Lifting the Curtain on Friendships


Friendships can be the best thing ever - but sometimes they turn toxic.


CONTENT WARNING: addiction, mental illness and toxic friendships.

Friends are the family you choose. It’s a theme that’s explored and referenced throughout film and literature, from Charlie’s Angels to Harry Potter. Pop culture stereotypes of friendship can be fun: we look up to perfect girl groups just like Carrie, Samantha, Miranda, and Charlotte in Sex and the City, who solve any minor friendship drama through hugging and wine, while we laugh at the toxic teenagers in Mean Girls.

But what popular presentations don’t address is the complexity of real-life friendships and the emotional toll that friendship problems can take. The media is largely silent on the significant issues surrounding mental health and addictions in friendship – the effects of being friends with someone with problems like this can be life-changing.

Last week a university friend opened up to me about how the breakdown of a toxic friendship impacted her life so severely that she felt the need to cut off her other friends for three months.

My friend (who I will keep anonymous but refer to as Sophie here), was close with another girl, who was dealing with some pretty complex mental health issues. Their friendship was very intense and crossed boundaries most friendships do not cross.

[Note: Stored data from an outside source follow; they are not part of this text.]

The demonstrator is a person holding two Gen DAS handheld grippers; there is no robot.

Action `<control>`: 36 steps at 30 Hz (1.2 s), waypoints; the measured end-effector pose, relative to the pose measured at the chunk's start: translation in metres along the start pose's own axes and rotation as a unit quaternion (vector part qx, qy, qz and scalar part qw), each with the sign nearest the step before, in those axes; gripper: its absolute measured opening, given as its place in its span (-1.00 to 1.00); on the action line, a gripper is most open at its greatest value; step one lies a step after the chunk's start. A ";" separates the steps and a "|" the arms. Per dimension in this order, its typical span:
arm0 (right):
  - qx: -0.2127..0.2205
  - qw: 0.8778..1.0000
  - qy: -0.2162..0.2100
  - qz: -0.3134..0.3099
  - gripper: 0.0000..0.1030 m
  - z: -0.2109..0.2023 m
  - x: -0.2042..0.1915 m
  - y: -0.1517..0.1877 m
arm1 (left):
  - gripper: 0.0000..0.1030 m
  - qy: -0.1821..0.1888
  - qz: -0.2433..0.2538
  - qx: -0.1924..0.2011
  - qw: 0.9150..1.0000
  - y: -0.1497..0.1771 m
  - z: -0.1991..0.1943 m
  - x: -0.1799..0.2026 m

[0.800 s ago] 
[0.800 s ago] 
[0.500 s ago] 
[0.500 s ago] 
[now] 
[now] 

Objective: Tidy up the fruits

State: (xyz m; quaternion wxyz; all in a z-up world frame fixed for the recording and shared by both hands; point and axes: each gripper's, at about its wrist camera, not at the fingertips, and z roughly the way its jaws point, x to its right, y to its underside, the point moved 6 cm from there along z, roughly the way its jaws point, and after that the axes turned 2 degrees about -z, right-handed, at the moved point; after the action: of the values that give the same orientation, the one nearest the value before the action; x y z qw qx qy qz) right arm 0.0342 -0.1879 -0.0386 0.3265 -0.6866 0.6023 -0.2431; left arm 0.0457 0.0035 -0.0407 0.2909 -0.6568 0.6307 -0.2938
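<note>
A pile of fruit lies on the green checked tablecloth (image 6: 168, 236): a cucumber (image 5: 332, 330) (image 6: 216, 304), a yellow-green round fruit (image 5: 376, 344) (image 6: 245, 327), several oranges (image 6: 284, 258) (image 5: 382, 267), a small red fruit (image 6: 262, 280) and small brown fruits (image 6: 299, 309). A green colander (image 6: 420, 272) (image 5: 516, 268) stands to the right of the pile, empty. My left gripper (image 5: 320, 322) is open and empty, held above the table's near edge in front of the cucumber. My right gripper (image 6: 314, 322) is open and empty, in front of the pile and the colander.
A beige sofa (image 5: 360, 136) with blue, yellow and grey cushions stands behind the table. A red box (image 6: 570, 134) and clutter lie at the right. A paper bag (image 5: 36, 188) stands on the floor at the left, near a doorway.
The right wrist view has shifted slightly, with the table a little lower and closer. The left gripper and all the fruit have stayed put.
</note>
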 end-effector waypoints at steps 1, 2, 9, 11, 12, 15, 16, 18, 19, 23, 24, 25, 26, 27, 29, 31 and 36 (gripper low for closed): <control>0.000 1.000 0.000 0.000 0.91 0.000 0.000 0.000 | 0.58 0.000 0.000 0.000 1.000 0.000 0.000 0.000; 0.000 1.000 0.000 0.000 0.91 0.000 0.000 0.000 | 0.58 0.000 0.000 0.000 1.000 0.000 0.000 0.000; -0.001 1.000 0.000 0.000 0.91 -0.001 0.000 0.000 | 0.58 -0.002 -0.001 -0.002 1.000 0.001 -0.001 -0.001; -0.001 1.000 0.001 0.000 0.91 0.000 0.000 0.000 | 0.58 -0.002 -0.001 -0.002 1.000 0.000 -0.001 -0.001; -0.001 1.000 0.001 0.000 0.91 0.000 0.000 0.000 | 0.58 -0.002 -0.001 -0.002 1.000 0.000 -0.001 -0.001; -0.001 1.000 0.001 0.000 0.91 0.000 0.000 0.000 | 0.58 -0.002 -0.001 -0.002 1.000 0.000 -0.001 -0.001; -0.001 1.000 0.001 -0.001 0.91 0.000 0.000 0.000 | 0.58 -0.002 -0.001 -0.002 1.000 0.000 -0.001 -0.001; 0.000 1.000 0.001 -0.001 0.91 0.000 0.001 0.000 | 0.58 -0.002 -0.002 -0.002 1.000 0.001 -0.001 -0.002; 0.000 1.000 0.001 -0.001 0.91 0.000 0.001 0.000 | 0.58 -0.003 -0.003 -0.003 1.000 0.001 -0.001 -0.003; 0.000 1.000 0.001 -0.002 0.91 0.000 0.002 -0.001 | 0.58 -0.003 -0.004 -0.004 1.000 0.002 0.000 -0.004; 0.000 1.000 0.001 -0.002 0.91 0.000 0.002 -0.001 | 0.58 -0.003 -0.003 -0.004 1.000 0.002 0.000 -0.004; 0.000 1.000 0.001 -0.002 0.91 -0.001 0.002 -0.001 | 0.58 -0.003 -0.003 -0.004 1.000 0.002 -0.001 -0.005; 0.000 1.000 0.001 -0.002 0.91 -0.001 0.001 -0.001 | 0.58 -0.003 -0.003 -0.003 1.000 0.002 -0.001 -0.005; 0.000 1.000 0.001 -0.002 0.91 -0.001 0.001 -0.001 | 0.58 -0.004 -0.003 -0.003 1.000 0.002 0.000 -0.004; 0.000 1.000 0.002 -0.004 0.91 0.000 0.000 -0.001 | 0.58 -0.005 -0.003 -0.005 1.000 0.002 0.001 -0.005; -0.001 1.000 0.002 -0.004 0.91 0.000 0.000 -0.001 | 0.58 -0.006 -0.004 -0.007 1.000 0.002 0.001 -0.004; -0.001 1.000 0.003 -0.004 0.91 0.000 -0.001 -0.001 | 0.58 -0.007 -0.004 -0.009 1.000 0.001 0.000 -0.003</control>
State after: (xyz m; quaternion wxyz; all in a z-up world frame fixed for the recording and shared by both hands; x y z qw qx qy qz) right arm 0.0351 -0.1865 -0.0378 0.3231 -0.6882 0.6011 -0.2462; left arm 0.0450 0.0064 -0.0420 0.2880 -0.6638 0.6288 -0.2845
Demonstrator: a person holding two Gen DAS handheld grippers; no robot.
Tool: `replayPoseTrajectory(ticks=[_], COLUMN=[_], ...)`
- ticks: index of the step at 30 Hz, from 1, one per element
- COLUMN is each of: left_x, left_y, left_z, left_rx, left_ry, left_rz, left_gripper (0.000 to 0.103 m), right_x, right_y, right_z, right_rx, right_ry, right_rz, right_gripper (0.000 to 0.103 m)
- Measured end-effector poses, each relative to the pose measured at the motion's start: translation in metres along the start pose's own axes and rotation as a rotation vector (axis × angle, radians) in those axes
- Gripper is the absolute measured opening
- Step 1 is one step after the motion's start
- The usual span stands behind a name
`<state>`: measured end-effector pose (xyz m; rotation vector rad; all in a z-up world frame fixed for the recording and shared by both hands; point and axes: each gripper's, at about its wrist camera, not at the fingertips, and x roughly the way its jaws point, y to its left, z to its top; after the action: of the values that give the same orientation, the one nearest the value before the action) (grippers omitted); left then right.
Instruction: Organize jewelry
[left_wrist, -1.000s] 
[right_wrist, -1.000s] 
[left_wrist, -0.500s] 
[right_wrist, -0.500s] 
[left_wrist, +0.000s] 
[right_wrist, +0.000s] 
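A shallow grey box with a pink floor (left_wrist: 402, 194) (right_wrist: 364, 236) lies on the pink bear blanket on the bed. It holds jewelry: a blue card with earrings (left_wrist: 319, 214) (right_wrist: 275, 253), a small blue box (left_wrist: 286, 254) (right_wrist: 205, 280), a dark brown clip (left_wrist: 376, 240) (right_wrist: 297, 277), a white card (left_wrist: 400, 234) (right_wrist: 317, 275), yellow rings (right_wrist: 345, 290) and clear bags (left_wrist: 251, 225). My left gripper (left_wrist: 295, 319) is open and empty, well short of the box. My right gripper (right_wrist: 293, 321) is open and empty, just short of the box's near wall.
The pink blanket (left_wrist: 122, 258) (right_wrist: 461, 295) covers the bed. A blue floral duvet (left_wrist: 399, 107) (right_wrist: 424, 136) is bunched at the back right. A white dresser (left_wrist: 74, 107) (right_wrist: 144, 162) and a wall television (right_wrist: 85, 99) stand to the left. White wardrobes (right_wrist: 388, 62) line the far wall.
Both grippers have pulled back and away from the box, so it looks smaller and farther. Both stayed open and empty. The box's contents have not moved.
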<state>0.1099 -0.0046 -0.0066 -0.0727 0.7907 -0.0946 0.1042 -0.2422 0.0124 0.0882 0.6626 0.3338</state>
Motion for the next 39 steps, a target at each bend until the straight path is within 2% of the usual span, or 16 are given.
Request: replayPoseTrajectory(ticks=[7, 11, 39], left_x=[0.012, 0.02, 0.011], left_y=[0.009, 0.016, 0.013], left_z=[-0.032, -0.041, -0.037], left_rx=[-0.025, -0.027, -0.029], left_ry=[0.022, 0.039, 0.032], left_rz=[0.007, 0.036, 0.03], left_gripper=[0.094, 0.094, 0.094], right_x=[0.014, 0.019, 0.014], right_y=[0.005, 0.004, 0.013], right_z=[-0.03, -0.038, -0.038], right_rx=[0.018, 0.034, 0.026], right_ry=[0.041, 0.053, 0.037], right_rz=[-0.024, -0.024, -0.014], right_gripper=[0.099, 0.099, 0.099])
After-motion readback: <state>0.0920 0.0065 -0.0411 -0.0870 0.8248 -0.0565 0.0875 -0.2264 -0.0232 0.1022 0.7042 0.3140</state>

The friendship escalated after a night out, when Sophie ended up looking after this girl when she overdosed on a cocktail of drugs. This was not a one-off event. By this point, Sophie had had enough and decided she needed a break from the friendship, but when she communicated this to the girl a few days later, she received a torrent of abuse via text. Sophie ended up blocking her for the sake of her peace of mind, but what had happened weighed heavily on her and led her to isolate herself from her other friends.

This story is clearly an extreme example of how damaging toxic friendships can be, and how, if mental health and drug issues are left untreated and unaddressed, they can have a very severe impact on the life of the person and those close to them. Both Sophie and her former friend are intelligent high achievers, studying at one of the top universities in the country. As well as being academic, they were both social and popular, and yet the demise of their friendship affected them both severely.

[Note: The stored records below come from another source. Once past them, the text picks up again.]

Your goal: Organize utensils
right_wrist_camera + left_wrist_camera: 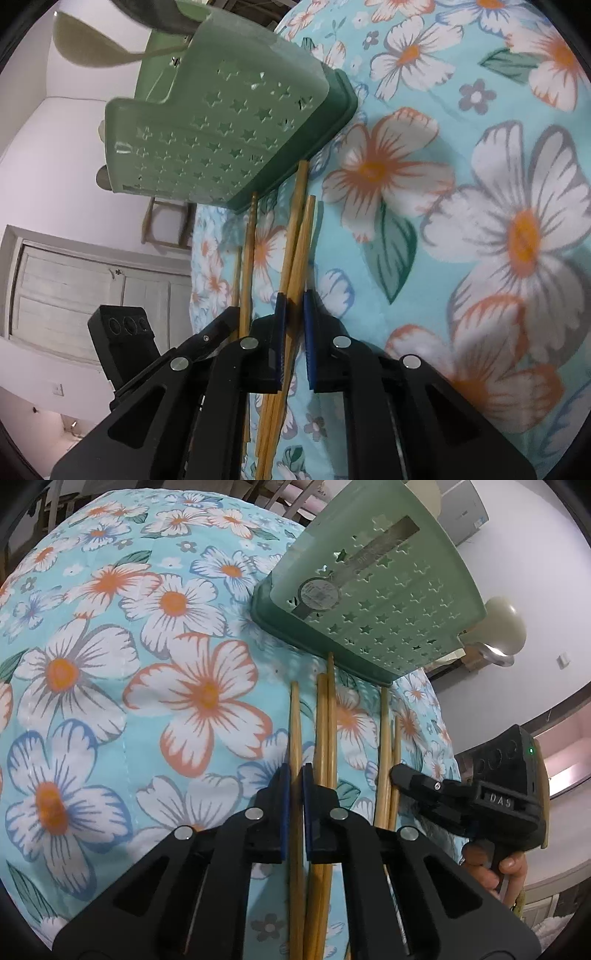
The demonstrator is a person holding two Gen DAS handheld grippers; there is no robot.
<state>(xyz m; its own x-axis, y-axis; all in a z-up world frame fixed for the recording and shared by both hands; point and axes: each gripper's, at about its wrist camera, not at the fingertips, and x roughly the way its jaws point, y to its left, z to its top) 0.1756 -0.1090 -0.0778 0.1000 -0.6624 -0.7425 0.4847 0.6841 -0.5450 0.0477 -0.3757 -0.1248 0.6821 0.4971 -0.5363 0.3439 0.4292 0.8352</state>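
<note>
Several wooden chopsticks lie side by side on the floral cloth, their tips toward a green star-punched utensil holder (388, 602) (221, 136). My left gripper (295, 775) is shut on the leftmost chopstick (295, 720), which runs straight between its blue pads. A pair of chopsticks (327, 720) lies just to its right. Farther right, the right gripper (397, 771), held by a hand (495, 867), reaches two more chopsticks (386, 746). In the right wrist view my right gripper (293, 310) is shut on a chopstick (295, 258) of a bundle. The left gripper (218, 328) shows beside it.
The blue floral tablecloth (110, 664) (480, 221) covers the table and drops off just past the holder. Pale spoon bowls (502, 627) (85, 44) stick out of the holder. A white cabinet (92, 288) and a wooden stool (166, 225) stand beyond the edge.
</note>
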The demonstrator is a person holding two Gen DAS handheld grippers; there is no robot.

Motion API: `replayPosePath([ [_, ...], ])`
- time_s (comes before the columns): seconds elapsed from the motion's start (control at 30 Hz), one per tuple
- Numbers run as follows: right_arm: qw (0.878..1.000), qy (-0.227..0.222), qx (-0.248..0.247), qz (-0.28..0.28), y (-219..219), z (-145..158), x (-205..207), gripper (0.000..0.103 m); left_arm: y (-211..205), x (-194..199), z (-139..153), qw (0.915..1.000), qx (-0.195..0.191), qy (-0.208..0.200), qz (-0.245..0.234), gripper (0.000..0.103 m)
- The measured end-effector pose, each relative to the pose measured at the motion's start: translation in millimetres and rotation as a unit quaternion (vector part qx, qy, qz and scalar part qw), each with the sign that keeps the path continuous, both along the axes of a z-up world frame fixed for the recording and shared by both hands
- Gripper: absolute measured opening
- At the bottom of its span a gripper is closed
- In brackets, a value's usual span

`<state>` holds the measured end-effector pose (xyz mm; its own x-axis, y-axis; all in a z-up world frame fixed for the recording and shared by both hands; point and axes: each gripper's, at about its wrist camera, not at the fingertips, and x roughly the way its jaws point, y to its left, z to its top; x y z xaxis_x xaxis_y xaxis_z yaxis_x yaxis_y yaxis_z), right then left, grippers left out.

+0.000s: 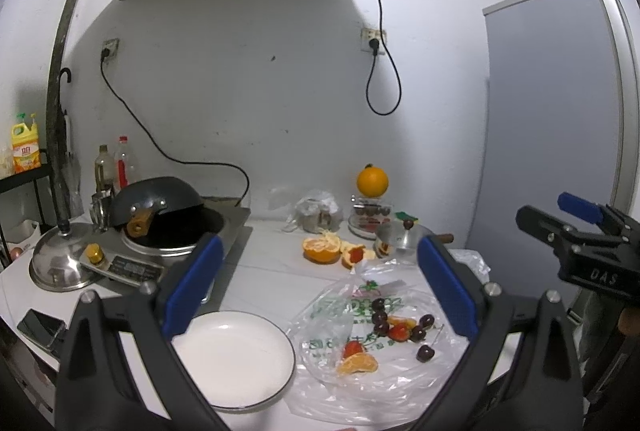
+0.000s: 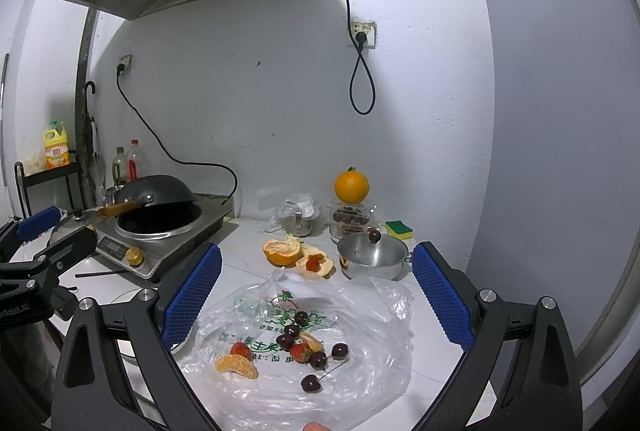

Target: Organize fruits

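Two sets of tongs over the white surface (image 1: 264, 271), both spread wide with nothing between the blue pads. Left tongs (image 1: 320, 291) look down between the empty white plate (image 1: 236, 359) and the clear plastic bag (image 1: 360, 383) lying flat just to its right; right tongs (image 2: 316, 299) hang straight above the bag.

Fruit sits loose on the bag: dark cherries (image 2: 311, 383), strawberries (image 2: 241, 350), and a peeled mandarin segment cluster (image 2: 237, 367) at the bag's near-left, the piece closest to the plate. A half-peeled orange (image 2: 282, 253) rests farther back, a whole orange (image 2: 351, 187) on a container behind it.

Step in hand, as I judge it: pick the first piece off the bag for the plate.
- Descend vertically; the film is slack and may lift with the fruit.
- Soft fruit: close only until contact.
- Cherries will roll; bracket the body, not the stem.

Orientation:
- Mandarin cluster is a crescent, long axis running left–right in the right wrist view, curved back away from the camera; pinch across the short width.
- Nearest cherry's stem points up-right, toward the far right of the bag.
- Strawberry tip direction too small to tell.
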<state>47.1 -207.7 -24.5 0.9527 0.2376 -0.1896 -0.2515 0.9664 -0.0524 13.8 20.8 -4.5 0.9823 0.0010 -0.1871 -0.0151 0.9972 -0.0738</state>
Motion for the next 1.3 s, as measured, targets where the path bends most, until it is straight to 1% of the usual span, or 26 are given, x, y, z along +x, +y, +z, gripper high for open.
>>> replayPosePath([
  [0.63, 1.0, 0.002, 0.0, 0.002, 5.7, -2.8, 2.5, 0.098, 3.9, 2.3, -1.2, 1.0, -0.003, 0.004, -0.002, 0.099],
  [1.3, 1.0, 0.004, -0.001, 0.001, 5.7, -2.4, 4.6, 0.098, -0.6, 10.3, -1.9, 1.0, -0.003, 0.006, -0.004, 0.099],
])
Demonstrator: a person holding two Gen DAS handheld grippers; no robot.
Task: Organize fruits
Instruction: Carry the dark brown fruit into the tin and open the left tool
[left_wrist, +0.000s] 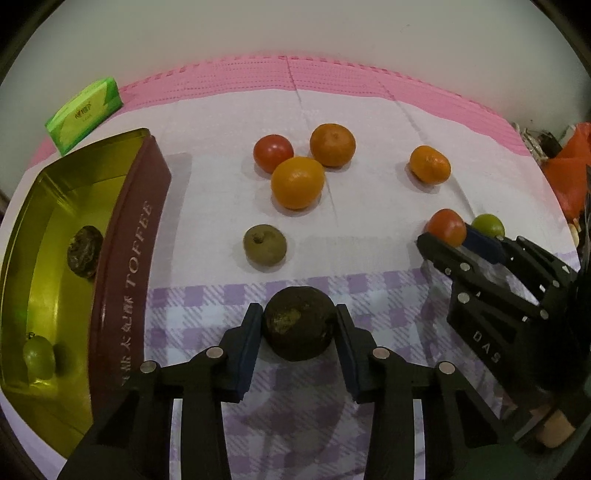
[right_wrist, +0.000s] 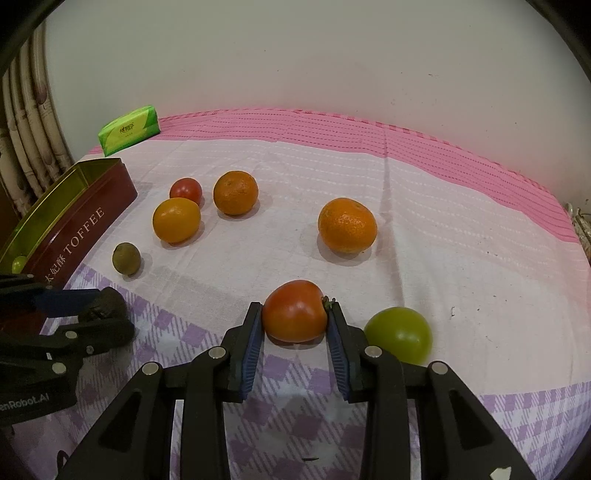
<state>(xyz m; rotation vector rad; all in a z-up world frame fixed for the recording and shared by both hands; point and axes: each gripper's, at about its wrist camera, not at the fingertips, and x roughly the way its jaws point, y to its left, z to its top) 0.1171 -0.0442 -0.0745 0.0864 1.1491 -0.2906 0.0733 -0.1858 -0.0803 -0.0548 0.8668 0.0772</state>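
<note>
My left gripper (left_wrist: 299, 321) is shut on a dark brown wrinkled fruit (left_wrist: 298, 323) resting on the cloth, just right of the gold-lined toffee tin (left_wrist: 129, 236). The tin holds another dark fruit (left_wrist: 85, 252) and a green fruit (left_wrist: 38, 357). My right gripper (right_wrist: 294, 314) is shut on a red tomato (right_wrist: 294, 311) on the cloth; a green fruit (right_wrist: 399, 334) lies just right of it. Loose on the cloth are a small brown fruit (left_wrist: 264, 249), a tomato (left_wrist: 272, 152), and three oranges (left_wrist: 297, 182) (left_wrist: 331, 144) (left_wrist: 429, 164).
A green tissue pack (left_wrist: 84, 112) lies at the table's far left, behind the tin. A pink mat (right_wrist: 332, 125) runs under the cloth along the white wall. Orange bags and clutter (left_wrist: 565, 166) sit off the right edge. Curtains (right_wrist: 26, 147) hang at left.
</note>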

University can be a pressure cooker for issues in friendships and relationships, but that is not to say that most are not positive and healthy. An important part of university is finding your people, the circle of friends who you will (hopefully) stay in touch with for life. These people can be instrumental in helping you in difficult times, and a friend having mental health issues should never be the sole reason for walking away from a friendship.

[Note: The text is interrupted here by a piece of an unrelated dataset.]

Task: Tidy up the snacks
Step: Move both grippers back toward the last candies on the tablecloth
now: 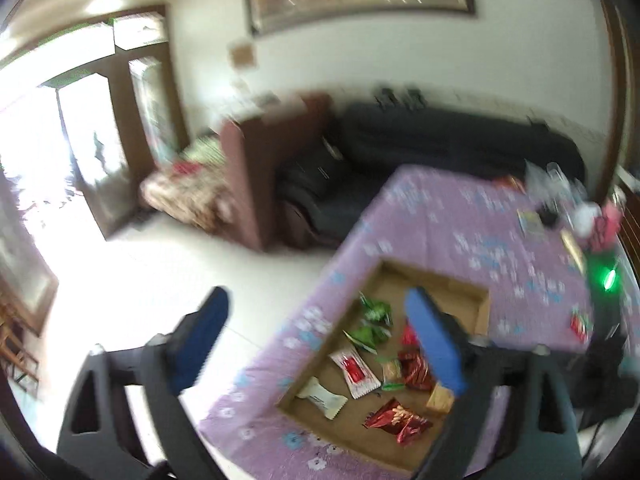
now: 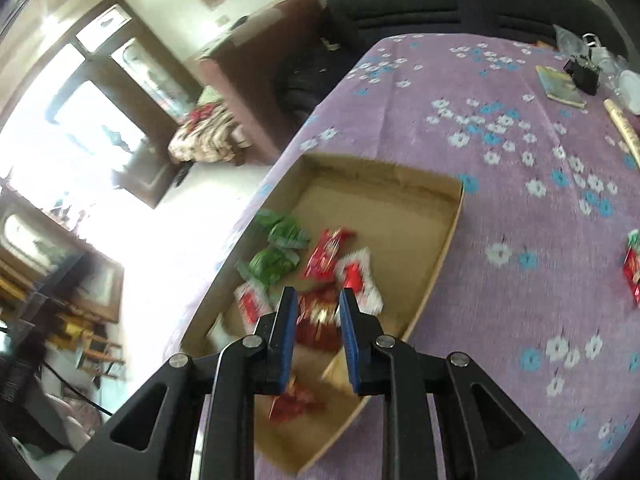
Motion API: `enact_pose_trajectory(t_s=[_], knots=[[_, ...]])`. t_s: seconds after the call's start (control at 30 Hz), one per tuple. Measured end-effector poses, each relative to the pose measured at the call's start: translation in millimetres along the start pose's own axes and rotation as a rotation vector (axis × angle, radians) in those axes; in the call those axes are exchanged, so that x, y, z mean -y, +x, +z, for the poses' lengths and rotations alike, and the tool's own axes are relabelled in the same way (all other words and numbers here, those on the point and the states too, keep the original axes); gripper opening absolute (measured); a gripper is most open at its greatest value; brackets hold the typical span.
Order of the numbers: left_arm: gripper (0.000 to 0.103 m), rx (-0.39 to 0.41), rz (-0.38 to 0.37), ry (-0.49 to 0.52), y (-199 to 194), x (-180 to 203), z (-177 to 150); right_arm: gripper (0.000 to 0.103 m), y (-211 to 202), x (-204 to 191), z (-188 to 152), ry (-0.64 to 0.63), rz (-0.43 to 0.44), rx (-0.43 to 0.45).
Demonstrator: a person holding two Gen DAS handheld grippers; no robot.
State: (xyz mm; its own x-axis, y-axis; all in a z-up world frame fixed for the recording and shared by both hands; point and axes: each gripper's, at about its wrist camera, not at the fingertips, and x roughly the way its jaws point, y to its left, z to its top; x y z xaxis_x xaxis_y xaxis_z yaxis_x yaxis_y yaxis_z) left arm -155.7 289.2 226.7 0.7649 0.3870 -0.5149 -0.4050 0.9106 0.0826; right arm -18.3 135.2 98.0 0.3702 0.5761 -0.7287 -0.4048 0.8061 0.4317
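A shallow cardboard box (image 1: pixel 440 278) (image 2: pixel 380 176) lies on a table with a purple flowered cloth (image 1: pixel 440 220) (image 2: pixel 500 140), near its left edge. In the box lie green packets (image 1: pixel 374 312) (image 2: pixel 280 248), a red-and-white packet (image 1: pixel 356 368) (image 2: pixel 356 276), red foil packets (image 1: pixel 400 420) (image 2: pixel 328 254) and a white packet (image 1: pixel 322 394). One red-and-green snack (image 1: pixel 578 322) (image 2: pixel 632 268) lies loose on the cloth to the right of the box. My left gripper (image 1: pixel 316 296) hangs above the box, open wide and empty. My right gripper (image 2: pixel 317 294) points down over the box's near end, its pads close together with nothing held.
At the table's far right lie a book (image 2: pixel 560 84), a black clip (image 2: pixel 582 74), a pale stick (image 2: pixel 624 128) and clear plastic ware. A dark sofa (image 1: pixel 440 140) stands behind the table, and a brown cabinet (image 1: pixel 248 184) stands on the floor to the left.
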Motion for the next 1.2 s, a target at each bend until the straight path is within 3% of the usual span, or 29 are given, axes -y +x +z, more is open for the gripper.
enact_pose_trajectory(t_s=[0.1,0.23,0.4,0.5,0.73,1.0,1.1,1.2], knots=[[0.098,-0.031,-0.046,-0.085,-28.8,0.4,-5.2,0.021,-21.0,-1.5,-18.5,-0.036,0.040,0.003],[0.098,-0.116,0.008,-0.128,-43.4,5.6,-29.4,0.021,-42.2,-1.6,-38.6,-0.069,0.068,0.017],[0.098,-0.191,-0.089,-0.229,-54.5,11.8,-49.2,0.021,-63.6,-2.7,-60.0,-0.086,0.099,0.028],[0.097,-0.187,-0.128,-0.250,-65.8,23.6,-54.5,0.022,-77.2,-3.0,-69.9,-0.089,0.113,0.039],[0.097,-0.171,-0.181,-0.218,-82.6,53.9,-53.9,0.023,-107.0,8.9,-80.1,-0.098,0.075,0.094],[0.097,-0.141,-0.244,-0.158,-95.4,79.6,-41.7,0.024,-121.8,57.2,-78.7,0.005,-0.005,0.125],[0.097,-0.124,-0.227,-0.117,-102.9,89.3,-43.0,0.026,-129.6,63.2,-76.4,0.016,-0.007,0.151],[0.097,-0.112,-0.213,-0.104,-107.7,92.7,-45.2,0.028,-121.0,55.6,-83.5,-0.015,0.015,0.118]])
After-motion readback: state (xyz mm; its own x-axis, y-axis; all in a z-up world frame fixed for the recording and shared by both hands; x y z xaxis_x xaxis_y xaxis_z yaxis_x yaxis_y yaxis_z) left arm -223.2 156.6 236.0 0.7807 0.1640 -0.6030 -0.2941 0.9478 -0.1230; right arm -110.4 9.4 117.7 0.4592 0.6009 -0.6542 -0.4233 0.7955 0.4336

Knowing what to do in a situation like the one Sophie experienced is difficult. In hindsight, she says she should have just walked away as soon as things got complicated and she realised the toll this friendship was having on her. That’s easier said than done and luckily Sophie still has her strong supportive network of people who didn’t give up on her when she fell off the grid.

There are no clear answers as to who you should or shouldn’t be friends with, but the lesson I took from Sophie’s story is that friendships should be both give and take, and real friendships that are going to last should never leave you feeling bad about yourself.